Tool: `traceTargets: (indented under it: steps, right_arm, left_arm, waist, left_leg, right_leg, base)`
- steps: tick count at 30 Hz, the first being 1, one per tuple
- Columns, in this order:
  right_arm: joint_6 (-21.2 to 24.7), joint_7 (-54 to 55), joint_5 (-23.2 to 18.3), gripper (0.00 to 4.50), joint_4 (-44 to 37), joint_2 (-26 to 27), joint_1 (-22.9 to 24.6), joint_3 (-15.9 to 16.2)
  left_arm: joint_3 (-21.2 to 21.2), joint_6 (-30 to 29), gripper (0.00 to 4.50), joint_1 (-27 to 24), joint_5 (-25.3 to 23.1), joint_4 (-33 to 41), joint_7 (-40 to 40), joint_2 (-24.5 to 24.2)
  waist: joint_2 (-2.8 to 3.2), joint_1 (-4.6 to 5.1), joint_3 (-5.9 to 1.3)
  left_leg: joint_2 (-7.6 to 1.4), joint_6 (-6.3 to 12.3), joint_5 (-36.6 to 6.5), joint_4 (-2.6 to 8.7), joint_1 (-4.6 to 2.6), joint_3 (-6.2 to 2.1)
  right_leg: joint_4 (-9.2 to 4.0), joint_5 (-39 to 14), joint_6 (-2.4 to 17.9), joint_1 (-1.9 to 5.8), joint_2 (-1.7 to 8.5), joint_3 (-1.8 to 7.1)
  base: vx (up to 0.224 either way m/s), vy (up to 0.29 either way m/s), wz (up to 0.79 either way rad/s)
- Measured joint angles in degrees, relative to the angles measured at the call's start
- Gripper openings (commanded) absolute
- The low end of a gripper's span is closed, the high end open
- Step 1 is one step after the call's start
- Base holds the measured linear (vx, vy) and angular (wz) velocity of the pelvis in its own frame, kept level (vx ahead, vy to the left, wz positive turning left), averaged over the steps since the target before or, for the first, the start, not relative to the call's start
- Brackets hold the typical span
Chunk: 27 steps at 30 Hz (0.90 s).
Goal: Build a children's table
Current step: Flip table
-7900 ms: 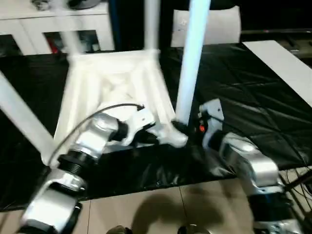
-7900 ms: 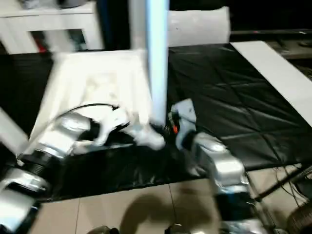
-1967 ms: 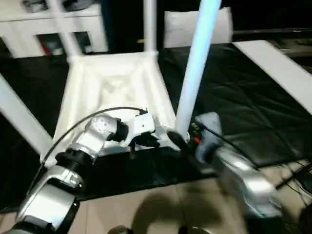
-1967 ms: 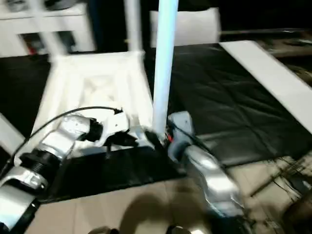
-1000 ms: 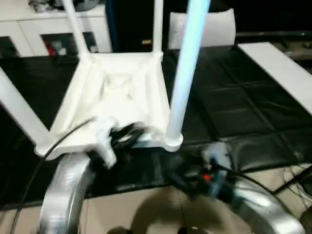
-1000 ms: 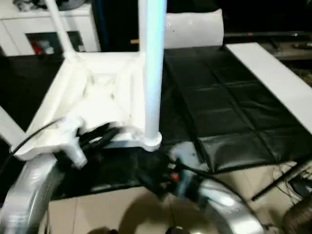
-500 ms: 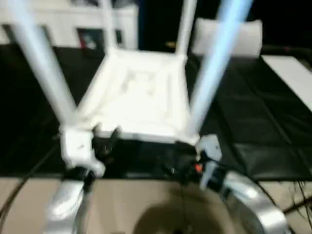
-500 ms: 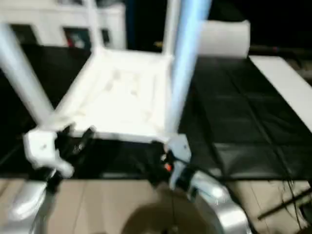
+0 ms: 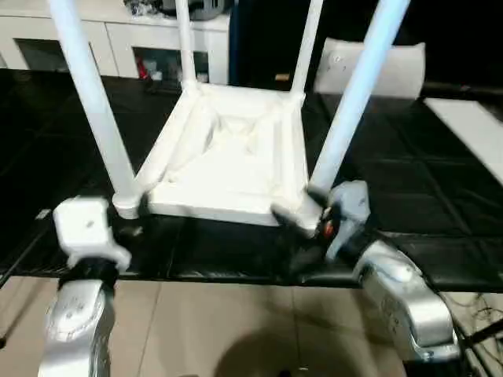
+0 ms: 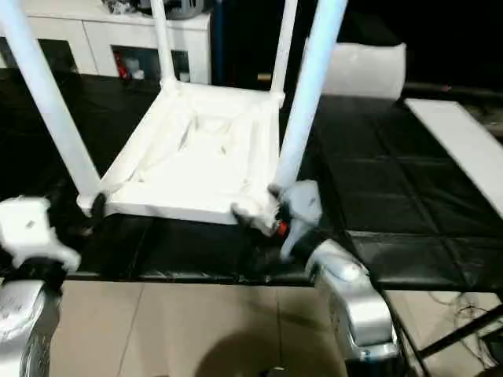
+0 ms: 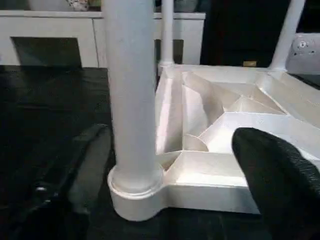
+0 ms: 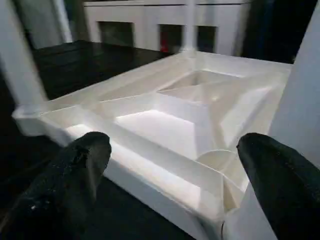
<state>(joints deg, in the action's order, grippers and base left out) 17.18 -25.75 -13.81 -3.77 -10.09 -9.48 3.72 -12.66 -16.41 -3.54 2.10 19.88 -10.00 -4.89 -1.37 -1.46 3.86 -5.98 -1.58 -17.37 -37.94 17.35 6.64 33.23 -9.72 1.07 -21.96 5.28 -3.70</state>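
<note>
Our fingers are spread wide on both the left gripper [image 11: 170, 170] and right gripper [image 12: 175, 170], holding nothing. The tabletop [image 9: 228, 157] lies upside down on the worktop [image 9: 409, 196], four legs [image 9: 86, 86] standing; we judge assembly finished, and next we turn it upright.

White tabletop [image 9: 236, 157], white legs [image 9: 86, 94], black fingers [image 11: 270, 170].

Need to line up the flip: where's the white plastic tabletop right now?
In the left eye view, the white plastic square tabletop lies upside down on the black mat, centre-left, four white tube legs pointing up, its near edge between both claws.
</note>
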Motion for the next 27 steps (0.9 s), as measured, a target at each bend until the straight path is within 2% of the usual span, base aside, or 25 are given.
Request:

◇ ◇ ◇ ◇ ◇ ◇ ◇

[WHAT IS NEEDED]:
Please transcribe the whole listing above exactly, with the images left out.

[SOLUTION FOR THIS PROBLEM]:
Tool: `traceTargets: (indented under it: steps, right_arm, left_arm, waist, left_leg, right_leg, base)`
- steps: tick count at 30 Hz, the first being 1, one per tuple
- Columns, in this order:
  right_arm: joint_6 (-21.2 to 24.7), joint_7 (-54 to 55), joint_5 (-23.2 to 18.3), gripper (0.00 to 4.50), joint_4 (-44 to 37), joint_2 (-26 to 27), joint_1 (-22.9 to 24.6), joint_3 (-15.9 to 16.2)
  left_arm: joint_3 (-21.2 to 21.2), joint_6 (-30 to 29), gripper (0.00 to 4.50), joint_1 (-27 to 24), joint_5 (-25.3 to 23.1), joint_4 (-33 to 41), joint_7 (-40 to 40), joint_2 (-24.5 to 24.2)
  waist: joint_2 (-2.8 to 3.2), joint_1 (-4.6 to 5.1), joint_3 (-5.9 to 1.3)
  left_leg: joint_2 (-7.6 to 1.4), joint_6 (-6.3 to 12.3), joint_5 (-36.6 to 6.5), joint_4 (-2.6 to 8.7), joint_1 (-4.6 to 2.6), joint_3 (-6.2 to 2.1)
  right_leg: joint_4 (-9.2 to 4.0), joint_5 (-39 to 14), joint_6 (-2.4 to 17.9), joint_1 (-1.9 to 5.8), joint_2 (-1.7 to 8.5), joint_3 (-1.8 to 7.1)
  base: vx (up to 0.224 either way m/s), vy (up to 0.29 either way m/s), wz (up to 0.79 either way rad/s)
- Measured joint angles in degrees, relative to the angles measured at the call's start
- Gripper openings (commanded) absolute
- The low end of a gripper's span is closed, the high end open
- Step 1 is one step after the call's start
- Base holds the measured linear (vx, vy) and angular (wz) velocity of the pelvis in its own frame, kept level (vx ahead, vy to the left, wz positive turning left), averaged over the steps since the target before or, for the first, the start, not relative to the call's start
- Brackets hold the typical span
Chunk: 27 steps at 30 Hz (0.90 s).
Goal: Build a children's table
Current step: Flip table
-7900 ms: 
-7900 ms: 
-1967 ms: 
-1967 ms: 
-1000 ms: 
-1000 ms: 
-500 ms: 
-500 ms: 
+0 ms: 
+0 ms: 
+0 ms: 
+0 ms: 
<state>(joints deg, in the action's order, grippers and base left out) 17.18 -25.75 -13.81 -3.77 -10.09 -9.48 3.72 -12.66 -16.41 -3.54 2.10 19.88 -10.00 -4.89 -1.37 -1.46 3.86 -5.98 -1.58 -17.37 -37.94 17.35 6.64 33.23 -9.72 1.07 -21.96 5.28 -3.70</state>
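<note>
Our fingers are spread wide on both the left gripper [image 11: 170, 170] and right gripper [image 12: 175, 170], holding nothing. The tabletop [image 9: 228, 157] lies upside down on the worktop [image 9: 409, 196], four legs [image 9: 86, 86] standing; we judge assembly finished, and next we turn it upright.

White tabletop [image 9: 236, 157], white legs [image 9: 86, 94], black fingers [image 11: 270, 170].

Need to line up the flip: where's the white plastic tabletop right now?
In the left eye view, the white plastic square tabletop lies upside down on the black mat, centre-left, four white tube legs pointing up, its near edge between both claws.
</note>
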Motion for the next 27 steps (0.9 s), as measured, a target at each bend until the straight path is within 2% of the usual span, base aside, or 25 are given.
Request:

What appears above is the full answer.